* Assignment: Determine the number of lines below that contain "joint". Write nothing but that number.

==== The data ====

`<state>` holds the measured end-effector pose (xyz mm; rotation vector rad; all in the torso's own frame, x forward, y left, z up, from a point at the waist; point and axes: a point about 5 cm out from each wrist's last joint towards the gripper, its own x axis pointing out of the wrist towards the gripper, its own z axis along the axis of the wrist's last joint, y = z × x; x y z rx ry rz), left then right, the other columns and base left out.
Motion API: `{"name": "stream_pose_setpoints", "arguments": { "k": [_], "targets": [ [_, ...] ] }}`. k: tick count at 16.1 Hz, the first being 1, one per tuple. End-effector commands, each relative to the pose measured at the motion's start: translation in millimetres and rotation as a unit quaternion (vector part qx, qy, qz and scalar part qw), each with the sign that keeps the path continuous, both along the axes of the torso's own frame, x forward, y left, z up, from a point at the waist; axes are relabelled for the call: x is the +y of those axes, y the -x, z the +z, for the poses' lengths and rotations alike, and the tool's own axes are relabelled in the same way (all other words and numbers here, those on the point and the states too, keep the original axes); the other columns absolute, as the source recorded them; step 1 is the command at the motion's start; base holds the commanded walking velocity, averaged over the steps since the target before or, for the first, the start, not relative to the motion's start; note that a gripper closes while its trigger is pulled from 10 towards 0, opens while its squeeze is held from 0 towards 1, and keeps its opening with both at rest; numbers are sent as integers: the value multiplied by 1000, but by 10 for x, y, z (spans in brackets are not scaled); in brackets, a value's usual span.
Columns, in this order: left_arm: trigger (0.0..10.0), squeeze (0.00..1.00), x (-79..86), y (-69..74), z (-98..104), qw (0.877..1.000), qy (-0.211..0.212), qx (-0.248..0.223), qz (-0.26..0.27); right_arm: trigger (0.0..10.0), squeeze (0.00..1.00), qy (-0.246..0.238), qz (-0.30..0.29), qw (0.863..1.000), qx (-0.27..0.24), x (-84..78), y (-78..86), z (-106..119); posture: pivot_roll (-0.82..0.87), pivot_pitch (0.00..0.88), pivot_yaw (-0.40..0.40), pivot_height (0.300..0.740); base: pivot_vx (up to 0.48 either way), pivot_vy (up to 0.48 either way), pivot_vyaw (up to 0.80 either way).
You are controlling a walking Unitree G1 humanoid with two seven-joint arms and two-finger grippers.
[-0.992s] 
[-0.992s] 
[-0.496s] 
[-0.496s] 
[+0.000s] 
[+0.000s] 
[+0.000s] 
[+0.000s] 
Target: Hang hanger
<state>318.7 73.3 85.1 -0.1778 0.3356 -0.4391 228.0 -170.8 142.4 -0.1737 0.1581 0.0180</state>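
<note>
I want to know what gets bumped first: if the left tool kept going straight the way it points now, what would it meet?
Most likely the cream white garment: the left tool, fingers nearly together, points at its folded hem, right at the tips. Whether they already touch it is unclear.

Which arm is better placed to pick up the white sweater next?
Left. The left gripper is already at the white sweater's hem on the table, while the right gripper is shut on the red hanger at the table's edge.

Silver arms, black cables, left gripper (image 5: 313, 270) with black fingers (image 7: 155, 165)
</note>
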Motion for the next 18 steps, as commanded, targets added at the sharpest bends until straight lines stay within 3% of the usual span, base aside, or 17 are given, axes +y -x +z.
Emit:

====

* Answer box: 2